Yes, this is an example of a 'stacked' or 'chained' redirect. Avoid these cases where two redirects are invoked; Search engines will easily follow one redirect, and assign the ranking of the original URL to the new URL. They do not reliably do this if there are two or more redirects in a row.

Jim

[edited by: jdMorgan at 12:04 am (utc) on Nov. 30, 2007]

kenj

6:39 am on Nov 30, 2007 (gmt 0)

10+ Year Member



Problem resolved.

The blog redirect has to be in the blog folder. When requesting a subdomain.example.com/ Apache apparently transfers control to the folder for htaccess.

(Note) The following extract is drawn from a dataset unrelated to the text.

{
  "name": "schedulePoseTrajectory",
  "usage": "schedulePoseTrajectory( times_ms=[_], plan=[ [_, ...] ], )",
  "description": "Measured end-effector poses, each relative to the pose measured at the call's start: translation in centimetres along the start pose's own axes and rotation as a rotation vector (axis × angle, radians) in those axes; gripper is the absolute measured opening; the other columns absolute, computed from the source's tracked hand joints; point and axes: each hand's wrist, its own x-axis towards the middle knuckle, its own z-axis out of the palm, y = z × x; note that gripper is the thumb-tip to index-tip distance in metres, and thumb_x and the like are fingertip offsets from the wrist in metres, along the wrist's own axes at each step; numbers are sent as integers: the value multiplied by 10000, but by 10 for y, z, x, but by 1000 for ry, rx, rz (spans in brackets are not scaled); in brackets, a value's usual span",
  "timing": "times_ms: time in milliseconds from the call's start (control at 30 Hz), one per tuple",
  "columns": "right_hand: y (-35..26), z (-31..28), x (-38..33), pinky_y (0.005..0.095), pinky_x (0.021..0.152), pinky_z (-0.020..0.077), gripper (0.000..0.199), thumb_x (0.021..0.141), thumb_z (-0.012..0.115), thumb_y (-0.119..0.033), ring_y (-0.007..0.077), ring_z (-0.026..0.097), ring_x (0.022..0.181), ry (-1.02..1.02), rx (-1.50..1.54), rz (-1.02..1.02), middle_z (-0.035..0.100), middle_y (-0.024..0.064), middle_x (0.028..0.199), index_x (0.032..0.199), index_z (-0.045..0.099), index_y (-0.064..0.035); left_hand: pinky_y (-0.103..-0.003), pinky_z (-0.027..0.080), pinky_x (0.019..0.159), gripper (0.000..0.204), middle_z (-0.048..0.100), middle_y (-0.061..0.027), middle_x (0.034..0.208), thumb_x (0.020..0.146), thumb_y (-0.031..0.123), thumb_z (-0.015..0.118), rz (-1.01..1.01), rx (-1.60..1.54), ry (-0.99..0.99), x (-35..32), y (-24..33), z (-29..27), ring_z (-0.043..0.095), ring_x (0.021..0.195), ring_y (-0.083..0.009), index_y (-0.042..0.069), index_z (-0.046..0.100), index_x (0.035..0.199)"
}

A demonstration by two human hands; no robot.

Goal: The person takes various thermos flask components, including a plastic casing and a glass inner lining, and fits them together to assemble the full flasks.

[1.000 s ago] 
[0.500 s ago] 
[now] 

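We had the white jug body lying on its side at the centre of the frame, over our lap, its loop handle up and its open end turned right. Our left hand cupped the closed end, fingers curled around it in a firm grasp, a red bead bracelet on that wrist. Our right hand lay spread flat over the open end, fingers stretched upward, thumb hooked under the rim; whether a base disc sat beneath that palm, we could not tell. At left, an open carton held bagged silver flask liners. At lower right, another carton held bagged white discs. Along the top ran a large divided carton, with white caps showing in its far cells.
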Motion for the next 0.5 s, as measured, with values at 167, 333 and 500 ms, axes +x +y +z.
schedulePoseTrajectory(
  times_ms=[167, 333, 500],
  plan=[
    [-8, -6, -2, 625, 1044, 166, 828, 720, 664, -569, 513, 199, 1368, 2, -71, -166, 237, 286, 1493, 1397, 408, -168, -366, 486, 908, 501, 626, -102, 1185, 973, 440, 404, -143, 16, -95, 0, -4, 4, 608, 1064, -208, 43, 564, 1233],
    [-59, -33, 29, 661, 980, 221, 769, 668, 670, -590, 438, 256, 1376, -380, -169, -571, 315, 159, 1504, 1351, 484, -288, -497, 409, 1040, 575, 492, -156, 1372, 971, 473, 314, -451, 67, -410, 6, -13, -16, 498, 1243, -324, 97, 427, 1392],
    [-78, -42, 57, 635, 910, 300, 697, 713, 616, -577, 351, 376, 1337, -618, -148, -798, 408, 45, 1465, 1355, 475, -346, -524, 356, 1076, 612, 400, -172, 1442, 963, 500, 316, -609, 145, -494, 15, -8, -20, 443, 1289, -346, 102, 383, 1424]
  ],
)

I spotted this because the header information returned showed "X-Pingback: www.example.com/blog/xmlrpc.php" on the redirect to www.example.com/ The only place that could come from was wordpress. I hate to think how many more hours there would have been if it had been a regular folder.

The blog redirect works correctly before and after deleting the subdomain.

Thanks for the help Jim. It is scary but I am slowly beginning to understand how this stuff works.